In [1]:
import pandas as pd
import numpy as np

In [34]:
def compute_output_features(input_df, output_df):
    """
    Processes the output dataframe to add new features based on input data.

    This function:
    1. Gets the unique ball landing spot (x, y) for each play from the input_df.
    2. Merges this landing spot info into the output_df.
    3. Calculates 'time_left_s': (max_frame - current_frame) / 10.
    4. Calculates 'dist_to_ball_land': Euclidean distance from player (x, y)
       to the (ball_land_x, ball_land_y).
    5. Calculates 'speed', 'accel' (tangential), 'direction' (of motion),
       and 'accel_direction' (direction of total acceleration vector)
       by linking the last input frame to the first output frame.

    Args:
        input_df (pd.DataFrame): The complete dataframe from an 'input_*.csv' file.
        output_df (pd.DataFrame): The complete dataframe from an 'output_*.csv' file.

    Returns:
        pd.DataFrame: A copy of the output_df with the new
                      'time_left_s' and 'dist_to_ball_land' columns added.
    """
    
    # --- 1. Get unique ball landing spots from input data ---
    # We assume 'ball_land_x' and 'ball_land_y' are constant for a given play.
    play_landing_spots = input_df[
        ['game_id', 'play_id', 'ball_land_x', 'ball_land_y']
    ].drop_duplicates()

    # --- 2. Merge landing spots into output data ---
    # This adds 'ball_land_x' and 'ball_land_y' to every row in output_df
    data = pd.merge(
        output_df, 
        play_landing_spots, 
        on=['game_id', 'play_id'], 
        how='left'
    )
    
    # Handle cases where a play in output might not have ball_land data
    if data['ball_land_x'].isnull().any():
        print("Warning: Some output plays had no matching ball_land data in input.")
        # Fill with 0 or np.nan if you prefer to handle it differently
        data['ball_land_x'] = data['ball_land_x'].fillna(0)
        data['ball_land_y'] = data['ball_land_y'].fillna(0)

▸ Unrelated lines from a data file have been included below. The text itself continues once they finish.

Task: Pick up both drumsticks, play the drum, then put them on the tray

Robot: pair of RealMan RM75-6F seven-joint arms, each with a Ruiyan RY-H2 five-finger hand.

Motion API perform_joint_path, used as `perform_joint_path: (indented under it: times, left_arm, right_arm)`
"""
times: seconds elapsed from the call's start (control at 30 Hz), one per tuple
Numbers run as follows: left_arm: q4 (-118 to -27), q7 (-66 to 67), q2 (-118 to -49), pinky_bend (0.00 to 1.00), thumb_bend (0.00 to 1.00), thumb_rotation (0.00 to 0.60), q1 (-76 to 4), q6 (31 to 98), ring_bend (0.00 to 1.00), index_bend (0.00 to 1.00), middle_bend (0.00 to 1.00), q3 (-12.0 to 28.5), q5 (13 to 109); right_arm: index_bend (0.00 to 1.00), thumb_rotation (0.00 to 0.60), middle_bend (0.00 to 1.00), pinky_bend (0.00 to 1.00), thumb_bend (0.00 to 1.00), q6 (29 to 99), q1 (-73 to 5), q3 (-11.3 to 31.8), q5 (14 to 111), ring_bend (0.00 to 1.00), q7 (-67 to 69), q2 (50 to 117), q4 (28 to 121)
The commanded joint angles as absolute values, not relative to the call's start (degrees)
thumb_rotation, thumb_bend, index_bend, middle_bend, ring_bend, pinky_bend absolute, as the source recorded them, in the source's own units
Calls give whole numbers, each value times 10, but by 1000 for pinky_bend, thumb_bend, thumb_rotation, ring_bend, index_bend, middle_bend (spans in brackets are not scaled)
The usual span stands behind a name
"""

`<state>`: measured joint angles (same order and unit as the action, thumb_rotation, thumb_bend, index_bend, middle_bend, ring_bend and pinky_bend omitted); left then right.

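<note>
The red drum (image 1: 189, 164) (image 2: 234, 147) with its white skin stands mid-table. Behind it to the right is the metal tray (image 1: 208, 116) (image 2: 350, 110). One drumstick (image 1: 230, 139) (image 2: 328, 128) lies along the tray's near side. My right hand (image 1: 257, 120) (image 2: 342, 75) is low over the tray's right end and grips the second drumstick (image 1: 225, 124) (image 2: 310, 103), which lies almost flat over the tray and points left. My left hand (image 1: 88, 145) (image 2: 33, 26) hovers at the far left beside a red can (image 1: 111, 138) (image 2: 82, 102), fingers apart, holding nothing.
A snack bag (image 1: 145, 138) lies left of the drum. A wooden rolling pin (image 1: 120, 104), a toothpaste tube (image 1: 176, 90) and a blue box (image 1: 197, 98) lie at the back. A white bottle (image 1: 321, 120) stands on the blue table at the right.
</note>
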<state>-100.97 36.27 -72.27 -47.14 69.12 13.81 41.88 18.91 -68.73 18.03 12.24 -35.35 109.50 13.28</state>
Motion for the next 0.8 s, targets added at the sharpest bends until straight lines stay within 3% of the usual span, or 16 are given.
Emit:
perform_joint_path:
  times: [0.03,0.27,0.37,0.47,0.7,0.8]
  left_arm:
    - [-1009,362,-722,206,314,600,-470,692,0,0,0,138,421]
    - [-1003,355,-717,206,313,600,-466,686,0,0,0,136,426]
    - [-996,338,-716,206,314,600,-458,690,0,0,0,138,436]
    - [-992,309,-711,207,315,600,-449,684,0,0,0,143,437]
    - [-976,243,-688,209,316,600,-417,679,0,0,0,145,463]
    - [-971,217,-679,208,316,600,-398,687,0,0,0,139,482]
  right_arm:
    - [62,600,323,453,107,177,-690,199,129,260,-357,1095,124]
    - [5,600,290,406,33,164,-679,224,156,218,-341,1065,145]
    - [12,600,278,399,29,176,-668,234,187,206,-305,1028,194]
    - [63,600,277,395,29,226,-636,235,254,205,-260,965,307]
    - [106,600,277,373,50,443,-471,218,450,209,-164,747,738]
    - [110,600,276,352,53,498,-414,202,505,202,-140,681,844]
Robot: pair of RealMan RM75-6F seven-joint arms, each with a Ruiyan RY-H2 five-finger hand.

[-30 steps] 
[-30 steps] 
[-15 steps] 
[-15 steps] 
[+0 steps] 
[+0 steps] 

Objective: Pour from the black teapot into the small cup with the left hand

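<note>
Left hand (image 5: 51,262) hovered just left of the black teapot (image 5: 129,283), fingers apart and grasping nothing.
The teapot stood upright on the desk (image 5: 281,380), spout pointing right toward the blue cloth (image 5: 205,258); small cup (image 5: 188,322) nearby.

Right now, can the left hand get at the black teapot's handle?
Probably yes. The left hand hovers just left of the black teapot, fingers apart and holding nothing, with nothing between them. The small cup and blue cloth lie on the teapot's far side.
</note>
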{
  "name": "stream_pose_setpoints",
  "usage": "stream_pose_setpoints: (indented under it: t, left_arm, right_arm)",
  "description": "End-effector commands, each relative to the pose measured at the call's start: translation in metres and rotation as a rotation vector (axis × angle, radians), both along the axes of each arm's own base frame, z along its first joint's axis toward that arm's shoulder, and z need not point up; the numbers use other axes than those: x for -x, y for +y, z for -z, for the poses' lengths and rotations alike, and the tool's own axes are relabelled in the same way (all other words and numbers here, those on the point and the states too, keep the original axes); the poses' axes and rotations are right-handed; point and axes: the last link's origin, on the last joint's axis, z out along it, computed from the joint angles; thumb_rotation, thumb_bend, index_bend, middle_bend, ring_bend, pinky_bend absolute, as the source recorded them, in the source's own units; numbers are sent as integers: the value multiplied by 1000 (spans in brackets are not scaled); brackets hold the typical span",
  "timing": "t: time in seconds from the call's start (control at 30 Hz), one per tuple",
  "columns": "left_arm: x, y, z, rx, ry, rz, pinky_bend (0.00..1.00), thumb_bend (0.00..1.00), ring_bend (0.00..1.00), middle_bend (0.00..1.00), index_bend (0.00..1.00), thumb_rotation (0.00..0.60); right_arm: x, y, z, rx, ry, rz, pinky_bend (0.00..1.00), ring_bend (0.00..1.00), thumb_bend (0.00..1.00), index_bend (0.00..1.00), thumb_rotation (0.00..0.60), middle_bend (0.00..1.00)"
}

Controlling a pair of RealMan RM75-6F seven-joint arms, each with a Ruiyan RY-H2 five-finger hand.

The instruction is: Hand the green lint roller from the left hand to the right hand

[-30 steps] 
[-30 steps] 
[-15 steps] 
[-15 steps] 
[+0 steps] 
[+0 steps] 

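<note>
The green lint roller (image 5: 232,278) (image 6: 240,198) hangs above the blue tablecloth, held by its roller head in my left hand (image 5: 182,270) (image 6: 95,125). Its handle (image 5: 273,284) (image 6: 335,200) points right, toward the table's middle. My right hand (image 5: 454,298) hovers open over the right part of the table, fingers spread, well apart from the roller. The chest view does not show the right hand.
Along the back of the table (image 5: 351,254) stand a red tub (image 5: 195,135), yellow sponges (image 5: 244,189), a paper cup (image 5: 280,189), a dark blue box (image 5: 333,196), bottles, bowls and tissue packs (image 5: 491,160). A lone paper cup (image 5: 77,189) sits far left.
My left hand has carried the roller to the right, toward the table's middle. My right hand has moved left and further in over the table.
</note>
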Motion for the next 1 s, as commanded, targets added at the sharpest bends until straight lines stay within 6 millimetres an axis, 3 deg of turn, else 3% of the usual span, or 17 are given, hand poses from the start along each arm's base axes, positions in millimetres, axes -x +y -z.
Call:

    # --- 3. Calculate max frame for each play ---
    # We use transform('max') to create a new column where every row
    # for a play contains the max 'frame_id' for that play.
    data['max_frame'] = data.groupby(
        ['game_id', 'play_id']
    )['frame_id'].transform('max')

    # --- 4. Calculate 'time_left_s' ---
    # (max_frame - current_frame) / 10 (assuming 10 frames per second)
    data['time_left_s'] = (data['max_frame'] - data['frame_id']) / 10.0

    # --- 5. Calculate 'dist_to_ball_land' ---
    # Euclidean distance: sqrt((x2-x1)^2 + (y2-y1)^2)
    data['dist_to_ball_land'] = np.sqrt(
        (data['x'] - data['ball_land_x'])**2 + 
        (data['y'] - data['ball_land_y'])**2
    )
    # --- 6. Get last input frame (x,y,s,dir) for velocity/accel calculation ---
    # We need the last known position (x,y), speed (s), and direction (dir)
    # from the input data to calculate the first frame of the output data.
    
    # Find the index of the max frame_id for each player/play
    try:
        idx = input_df.groupby(
            ['game_id', 'play_id', 'nfl_id']
        )['frame_id'].idxmax()
        
        # Get the x, y, s, and dir data at that last frame
        last_input_frames = input_df.loc[idx, [
            'game_id', 'play_id', 'nfl_id', 'x', 'y', 's', 'dir'
        ]].rename(columns={
            'x': 'last_input_x', 
            'y': 'last_input_y',
            's': 'last_input_speed',
            'dir': 'last_input_dir'
        })

        # Merge this last (x,y,s,dir) into our output data
        data = pd.merge(
            data, 
            last_input_frames, 
            on=['game_id', 'play_id', 'nfl_id'], 
            how='left'
        )
    except KeyError:
        # This can happen if input_df is missing 'frame_id', 'x', 'y', 's', or 'dir'
        print("Warning: Could not find 'frame_id','x','y','s', or 'dir' in input_df.")
        data['last_input_x'] = np.nan
        data['last_input_y'] = np.nan
        data['last_input_speed'] = np.nan
        data['last_input_dir'] = np.nan

    # --- 7. Calculate velocities and angles ---
    # Sort values to ensure 'shift' operations work correctly within each group
    data = data.sort_values(by=['game_id', 'play_id', 'nfl_id', 'frame_id'])
    
    # Group by player
    grouped = data.groupby(['game_id', 'play_id', 'nfl_id'])
    
    # Get the lagged x and y (i.e., position from the previous frame)
    data['lag_x'] = grouped['x'].shift(1)
    data['lag_y'] = grouped['y'].shift(1)
    
    # Fill the *first* frame's lag with the *last input frame's* position
    data['lag_x'] = np.where(
        data['lag_x'].isnull(), 
        data['last_input_x'], 
        data['lag_x']
    )
    data['lag_y'] = np.where(
        data['lag_y'].isnull(), 
        data['last_input_y'], 
        data['lag_y']
    )
    
    # Now calculate derivatives
    data['dx'] = data['x'] - data['lag_x']
    data['dy'] = data['y'] - data['lag_y']
    data['dt'] = 0.1  # 10 frames per second
    
    # --- Motion (Velocity) Calculations ---
    data['speed'] = np.sqrt(data['dx']**2 + data['dy']**2) / data['dt']
    # Get direction in degrees
    data['direction'] = np.arctan2(data['dy'], data['dx']) * 180 / np.pi
    # Get velocity components
    data['v_x'] = data['dx'] / data['dt']
    data['v_y'] = data['dy'] / data['dt']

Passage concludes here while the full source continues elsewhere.